Nakamura was in the match all the way, and I wouldn't be shocked if he managed to draw or even win a rematch. Will there be any further contests? Let's hope so, and let's hope that humanity can keep up and not let the quantity of the odds grow any bigger (or at least not much bigger).
The games can be replayed here.
I'm not sure if the cause is more Komodo's excellence or something wrong with Stockfish, but after 84 of 100 games in the TCEC Superfinal the match is as good as over. Komodo is leading by six points, 45-39, and is succeeding with both colors. Komodo won games 1 and 13 with white, and after a long series of draws Stockfish won game 36 with white to close to within half a point.
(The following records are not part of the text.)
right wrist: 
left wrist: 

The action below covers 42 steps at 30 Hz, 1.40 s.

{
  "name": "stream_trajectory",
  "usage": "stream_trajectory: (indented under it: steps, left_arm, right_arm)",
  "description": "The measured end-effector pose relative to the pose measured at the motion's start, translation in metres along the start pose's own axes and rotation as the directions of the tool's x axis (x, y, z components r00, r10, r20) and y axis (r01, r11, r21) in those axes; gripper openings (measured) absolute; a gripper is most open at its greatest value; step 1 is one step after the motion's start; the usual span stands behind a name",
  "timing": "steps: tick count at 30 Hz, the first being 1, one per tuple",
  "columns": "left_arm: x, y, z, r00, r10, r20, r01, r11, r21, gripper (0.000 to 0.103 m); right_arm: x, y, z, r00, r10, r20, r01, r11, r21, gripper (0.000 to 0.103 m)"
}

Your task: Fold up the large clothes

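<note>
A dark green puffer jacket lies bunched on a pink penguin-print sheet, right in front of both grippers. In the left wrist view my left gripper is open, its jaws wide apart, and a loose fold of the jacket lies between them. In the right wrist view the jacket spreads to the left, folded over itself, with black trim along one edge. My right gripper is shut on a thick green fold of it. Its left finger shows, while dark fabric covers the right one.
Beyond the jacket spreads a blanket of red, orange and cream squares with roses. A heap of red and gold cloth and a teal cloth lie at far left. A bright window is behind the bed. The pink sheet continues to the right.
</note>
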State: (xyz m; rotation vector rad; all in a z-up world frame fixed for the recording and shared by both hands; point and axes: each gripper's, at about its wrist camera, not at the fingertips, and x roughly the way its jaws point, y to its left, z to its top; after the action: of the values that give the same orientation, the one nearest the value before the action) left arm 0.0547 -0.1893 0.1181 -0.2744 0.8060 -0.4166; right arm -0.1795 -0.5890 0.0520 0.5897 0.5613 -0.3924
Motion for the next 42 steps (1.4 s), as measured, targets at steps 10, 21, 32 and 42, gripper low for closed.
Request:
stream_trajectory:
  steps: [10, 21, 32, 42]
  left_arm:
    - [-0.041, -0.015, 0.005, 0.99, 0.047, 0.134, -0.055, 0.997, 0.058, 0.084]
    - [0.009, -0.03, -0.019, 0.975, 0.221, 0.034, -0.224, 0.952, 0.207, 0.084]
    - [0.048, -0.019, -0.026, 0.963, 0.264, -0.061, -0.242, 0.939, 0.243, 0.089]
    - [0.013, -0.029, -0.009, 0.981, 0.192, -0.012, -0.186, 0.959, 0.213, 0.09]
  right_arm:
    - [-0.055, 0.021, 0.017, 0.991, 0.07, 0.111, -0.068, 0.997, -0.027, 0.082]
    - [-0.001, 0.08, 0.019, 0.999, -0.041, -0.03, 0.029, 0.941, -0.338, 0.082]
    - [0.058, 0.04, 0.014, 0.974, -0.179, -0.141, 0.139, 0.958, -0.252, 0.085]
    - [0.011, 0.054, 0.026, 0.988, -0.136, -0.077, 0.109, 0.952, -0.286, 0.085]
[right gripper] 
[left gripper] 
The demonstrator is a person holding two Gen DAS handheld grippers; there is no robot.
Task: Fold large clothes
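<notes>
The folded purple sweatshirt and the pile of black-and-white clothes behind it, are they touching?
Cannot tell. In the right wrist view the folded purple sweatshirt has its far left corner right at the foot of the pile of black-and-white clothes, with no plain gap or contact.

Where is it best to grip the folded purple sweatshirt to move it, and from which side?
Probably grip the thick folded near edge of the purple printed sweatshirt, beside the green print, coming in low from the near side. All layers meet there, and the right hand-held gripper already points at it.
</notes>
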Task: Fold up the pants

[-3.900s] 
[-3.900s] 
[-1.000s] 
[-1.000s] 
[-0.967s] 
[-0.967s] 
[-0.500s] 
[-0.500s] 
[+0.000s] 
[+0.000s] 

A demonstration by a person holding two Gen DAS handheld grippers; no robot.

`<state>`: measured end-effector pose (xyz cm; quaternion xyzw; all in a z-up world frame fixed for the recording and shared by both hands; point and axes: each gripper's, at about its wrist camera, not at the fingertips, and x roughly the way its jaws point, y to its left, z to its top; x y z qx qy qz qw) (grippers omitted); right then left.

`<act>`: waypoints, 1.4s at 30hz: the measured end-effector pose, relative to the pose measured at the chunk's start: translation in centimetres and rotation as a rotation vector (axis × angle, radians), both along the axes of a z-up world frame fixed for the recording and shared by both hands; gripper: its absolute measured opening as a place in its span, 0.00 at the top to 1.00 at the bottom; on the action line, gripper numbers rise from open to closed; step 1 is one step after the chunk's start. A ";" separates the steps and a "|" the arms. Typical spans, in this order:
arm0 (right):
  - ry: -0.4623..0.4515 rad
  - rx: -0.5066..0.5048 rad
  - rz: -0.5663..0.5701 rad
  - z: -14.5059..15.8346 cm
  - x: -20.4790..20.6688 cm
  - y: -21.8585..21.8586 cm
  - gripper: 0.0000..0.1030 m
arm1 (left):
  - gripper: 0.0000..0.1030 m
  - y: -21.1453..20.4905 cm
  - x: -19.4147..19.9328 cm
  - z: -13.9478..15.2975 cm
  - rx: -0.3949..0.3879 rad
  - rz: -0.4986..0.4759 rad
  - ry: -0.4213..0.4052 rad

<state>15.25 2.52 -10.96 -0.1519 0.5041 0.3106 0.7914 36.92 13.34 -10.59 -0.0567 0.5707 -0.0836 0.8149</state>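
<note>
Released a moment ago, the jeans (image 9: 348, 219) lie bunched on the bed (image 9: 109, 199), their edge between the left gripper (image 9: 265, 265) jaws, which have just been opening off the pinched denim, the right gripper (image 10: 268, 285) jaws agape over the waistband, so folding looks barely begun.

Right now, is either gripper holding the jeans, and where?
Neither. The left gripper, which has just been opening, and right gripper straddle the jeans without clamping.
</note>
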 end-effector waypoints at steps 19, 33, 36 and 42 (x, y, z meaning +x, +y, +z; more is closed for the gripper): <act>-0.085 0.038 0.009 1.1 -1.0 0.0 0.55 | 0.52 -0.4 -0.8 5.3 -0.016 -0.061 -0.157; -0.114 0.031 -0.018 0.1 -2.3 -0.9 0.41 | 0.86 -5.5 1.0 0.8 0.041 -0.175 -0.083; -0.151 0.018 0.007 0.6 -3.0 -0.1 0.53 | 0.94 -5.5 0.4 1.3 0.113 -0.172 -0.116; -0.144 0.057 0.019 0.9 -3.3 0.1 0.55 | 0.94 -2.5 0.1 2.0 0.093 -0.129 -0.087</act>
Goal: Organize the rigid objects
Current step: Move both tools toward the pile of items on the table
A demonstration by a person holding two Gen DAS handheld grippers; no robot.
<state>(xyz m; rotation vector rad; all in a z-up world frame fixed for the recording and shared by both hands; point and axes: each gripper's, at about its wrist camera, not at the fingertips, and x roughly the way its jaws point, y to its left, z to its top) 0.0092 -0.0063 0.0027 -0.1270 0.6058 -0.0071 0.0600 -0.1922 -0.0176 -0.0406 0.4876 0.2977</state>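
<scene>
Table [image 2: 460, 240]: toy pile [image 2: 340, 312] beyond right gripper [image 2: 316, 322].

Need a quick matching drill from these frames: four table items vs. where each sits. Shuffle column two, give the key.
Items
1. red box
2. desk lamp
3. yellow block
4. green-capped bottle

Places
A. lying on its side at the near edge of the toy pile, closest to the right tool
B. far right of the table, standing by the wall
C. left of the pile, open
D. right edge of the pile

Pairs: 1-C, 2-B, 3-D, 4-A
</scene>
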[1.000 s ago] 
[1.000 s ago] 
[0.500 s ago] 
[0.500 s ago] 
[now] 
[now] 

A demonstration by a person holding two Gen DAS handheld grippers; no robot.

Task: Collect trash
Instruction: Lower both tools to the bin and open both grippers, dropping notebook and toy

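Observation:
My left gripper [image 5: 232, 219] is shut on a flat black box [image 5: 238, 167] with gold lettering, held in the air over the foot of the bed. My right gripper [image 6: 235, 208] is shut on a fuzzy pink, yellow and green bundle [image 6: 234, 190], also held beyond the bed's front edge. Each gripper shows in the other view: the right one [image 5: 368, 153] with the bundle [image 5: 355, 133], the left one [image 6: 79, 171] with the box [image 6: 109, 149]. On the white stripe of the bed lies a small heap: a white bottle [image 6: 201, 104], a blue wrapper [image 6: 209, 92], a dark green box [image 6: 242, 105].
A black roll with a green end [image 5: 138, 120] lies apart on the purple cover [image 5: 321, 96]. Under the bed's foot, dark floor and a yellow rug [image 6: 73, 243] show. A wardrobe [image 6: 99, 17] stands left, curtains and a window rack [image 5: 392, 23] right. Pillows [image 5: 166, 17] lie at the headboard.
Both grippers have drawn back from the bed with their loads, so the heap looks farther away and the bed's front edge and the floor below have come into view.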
Surprisingly, Komodo won games 38 and 46 with black, and then after an even longer run of draws Komodo won 72 with black, and then won game 78 (with black) and game 83 (with white).
Meanwhile, in other computer chess news Vas Rajlich is back. Rajlich achieved great fame several years ago when his program Rybka soared to the top of the rating lists and maintained its lead with an iron grip. His empire collapsed after a few years when a series of Russian-based programs (Ippolit, Fire, etc.) challenged Rybka's supremacy. Rajlich accused those programs of hacking his code, but then accusations came from others that Rajlich had inappropriately taken code from the chess engines Crafty and Fruit. After a storm of controversy, Rybka stopped getting updated and other engines surpassed Rybka - first Houdini and then the duumvirate of Komodo and Stockfish.
Now Rajlich is back as the programmer of Fritz 15. Fritz 14 was miles and miles behind the top programs, so even if he has made some big improvements to the industry leader of the mid-90s, it remains to be seen whether it has any relevance to the world of elite engines in the mid-2010s. If it does, that would be a good thing for engine consumers, as it will (hopefully) push the Komodo and Stockfish teams to work even harder to remain the industry standards.
American grandmaster Alex Lenderman (2623 FIDE) and reigning TCEC champion Komodo 9.2 contested a six-game odds match from Tuesday to Thursday of this past week, and alas - humanity did not fare well. In three games Lenderman had the white pieces while Komodo started the game without its f-pawn, and in the other three games the engine had white and started without the rook on a1, while Lenderman played without the knight from b8 and his a8-rook on b8 to preclude queenside castling.
In game 1 Lenderman drew with white...and that was it. Komodo ruthlessly won the next five games, though at least in one of them Lenderman could have drawn by repetition but played for more. His courage is often rewarded in ordinary events against his fellow human beings, but it wasn't on this occasion. The engines are brutal!